GIVEN MATERIAL
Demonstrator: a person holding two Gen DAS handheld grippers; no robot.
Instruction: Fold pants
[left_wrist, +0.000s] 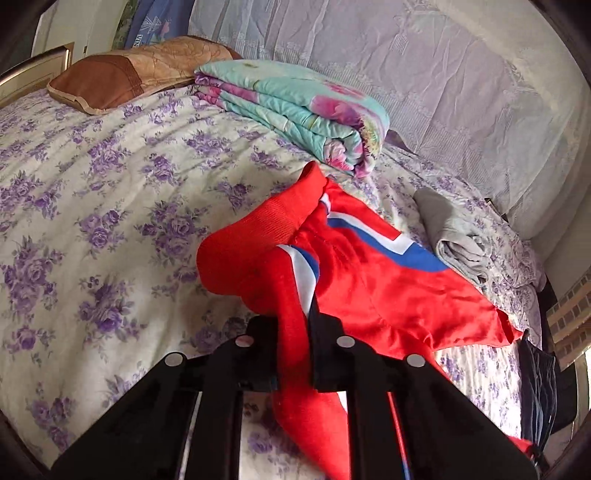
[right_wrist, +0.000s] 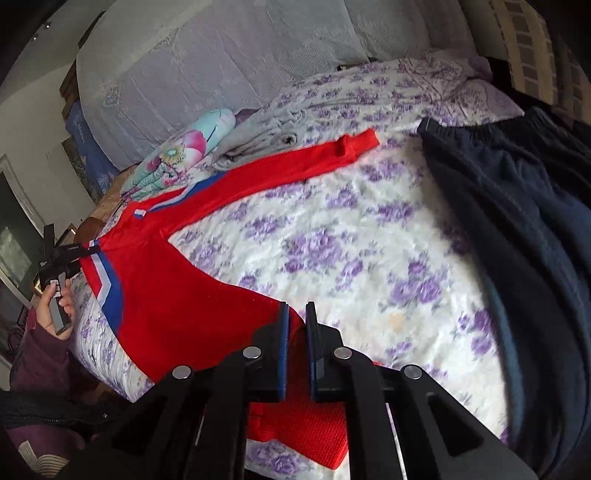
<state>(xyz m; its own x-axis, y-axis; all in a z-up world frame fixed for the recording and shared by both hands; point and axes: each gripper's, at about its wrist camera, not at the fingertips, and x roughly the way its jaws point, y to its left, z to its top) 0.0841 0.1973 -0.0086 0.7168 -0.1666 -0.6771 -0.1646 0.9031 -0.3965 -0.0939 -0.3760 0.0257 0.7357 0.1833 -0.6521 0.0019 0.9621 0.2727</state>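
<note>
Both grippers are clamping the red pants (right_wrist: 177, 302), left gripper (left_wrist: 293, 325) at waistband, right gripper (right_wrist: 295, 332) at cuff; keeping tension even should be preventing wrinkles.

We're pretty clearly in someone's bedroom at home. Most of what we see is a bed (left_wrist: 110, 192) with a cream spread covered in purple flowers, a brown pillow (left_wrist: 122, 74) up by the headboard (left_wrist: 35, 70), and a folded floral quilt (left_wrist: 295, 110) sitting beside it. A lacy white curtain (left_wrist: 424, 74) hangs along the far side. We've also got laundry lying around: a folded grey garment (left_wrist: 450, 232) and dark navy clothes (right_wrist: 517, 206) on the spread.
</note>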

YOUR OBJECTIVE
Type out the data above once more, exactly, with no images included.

ANSWER BOX
Demonstrator: a person holding two Gen DAS handheld grippers; no robot.
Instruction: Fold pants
[left_wrist, +0.000s] 
[right_wrist, +0.000s] 
<state>(xyz m; its own x-axis, y-axis; all in a z-up world frame fixed for the recording and shared by both hands; point and axes: each gripper's, at about its wrist camera, not at the fingertips, and x roughly the way its jaws point, y to its left, z to its top) 0.0841 0.1973 -0.0086 0.7168 -0.1666 -0.6771 -0.1646 0.9031 -0.3965 -0.0939 -0.3760 0.0257 0.7357 0.1833 -0.6521 0.0019 0.9621 0.2727</state>
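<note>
Both grippers are clamping the red pants (right_wrist: 177, 302), left gripper (left_wrist: 293, 325) at waistband, right gripper (right_wrist: 295, 332) at cuff; keeping tension even should be preventing wrinkles.

We're pretty clearly in someone's bedroom at home. Most of what we see is a bed (left_wrist: 110, 192) with a cream spread covered in purple flowers, a brown pillow (left_wrist: 122, 74) up by the headboard (left_wrist: 35, 70), and a folded floral quilt (left_wrist: 295, 110) sitting beside it. A lacy white curtain (left_wrist: 424, 74) hangs along the far side. We've also got laundry lying around: a folded grey garment (left_wrist: 450, 232) and dark navy clothes (right_wrist: 517, 206) on the spread.
</note>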

None of the exercise remains to be done.